Required action: For the word "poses", return each line of the data in which it occurs.

Provided material:

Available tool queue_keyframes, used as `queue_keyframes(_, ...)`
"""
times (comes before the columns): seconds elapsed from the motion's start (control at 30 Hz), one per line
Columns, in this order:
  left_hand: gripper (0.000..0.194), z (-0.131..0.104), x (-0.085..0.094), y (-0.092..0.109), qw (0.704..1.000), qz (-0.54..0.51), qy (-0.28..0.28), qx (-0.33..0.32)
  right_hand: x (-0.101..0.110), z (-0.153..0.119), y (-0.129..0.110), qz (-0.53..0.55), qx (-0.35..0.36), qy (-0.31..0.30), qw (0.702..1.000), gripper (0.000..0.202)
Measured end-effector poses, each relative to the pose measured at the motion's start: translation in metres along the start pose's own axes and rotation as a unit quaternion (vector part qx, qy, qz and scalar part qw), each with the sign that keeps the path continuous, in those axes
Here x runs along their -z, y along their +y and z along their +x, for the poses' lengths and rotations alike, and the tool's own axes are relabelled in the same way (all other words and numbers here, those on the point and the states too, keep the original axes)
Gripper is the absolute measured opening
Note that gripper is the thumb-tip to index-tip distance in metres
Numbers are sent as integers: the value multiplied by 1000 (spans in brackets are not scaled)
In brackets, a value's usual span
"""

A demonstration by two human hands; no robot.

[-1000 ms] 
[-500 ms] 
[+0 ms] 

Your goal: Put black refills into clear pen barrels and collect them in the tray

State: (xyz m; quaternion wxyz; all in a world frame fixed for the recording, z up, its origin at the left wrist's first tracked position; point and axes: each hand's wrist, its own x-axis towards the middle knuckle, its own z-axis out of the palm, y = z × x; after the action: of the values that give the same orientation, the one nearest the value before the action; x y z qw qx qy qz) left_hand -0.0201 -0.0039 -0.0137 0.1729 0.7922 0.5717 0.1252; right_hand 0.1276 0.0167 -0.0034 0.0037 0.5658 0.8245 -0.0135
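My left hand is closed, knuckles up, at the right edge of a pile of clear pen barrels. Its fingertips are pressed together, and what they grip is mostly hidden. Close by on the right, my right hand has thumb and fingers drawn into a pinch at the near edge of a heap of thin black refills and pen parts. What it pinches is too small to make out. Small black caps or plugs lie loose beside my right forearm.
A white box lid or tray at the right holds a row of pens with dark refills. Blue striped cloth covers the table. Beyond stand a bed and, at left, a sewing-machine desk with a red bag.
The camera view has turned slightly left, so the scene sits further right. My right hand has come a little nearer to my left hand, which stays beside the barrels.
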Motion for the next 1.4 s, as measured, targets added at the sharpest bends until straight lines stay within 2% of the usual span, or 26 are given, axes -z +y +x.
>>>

Task answer:
Measured end-effector poses, each relative to the pose measured at the motion's start: translation in metres along the start pose's own axes and rotation as a unit quaternion (vector part qx, qy, qz and scalar part qw), each with the sign that keeps the path continuous, in those axes
Here x runs along their -z, y along their +y and z along their +x, for the poses' lengths and rotations alike, and the tool's own axes are relabelled in the same way (all other words and numbers here, those on the point and the states too, keep the original axes)

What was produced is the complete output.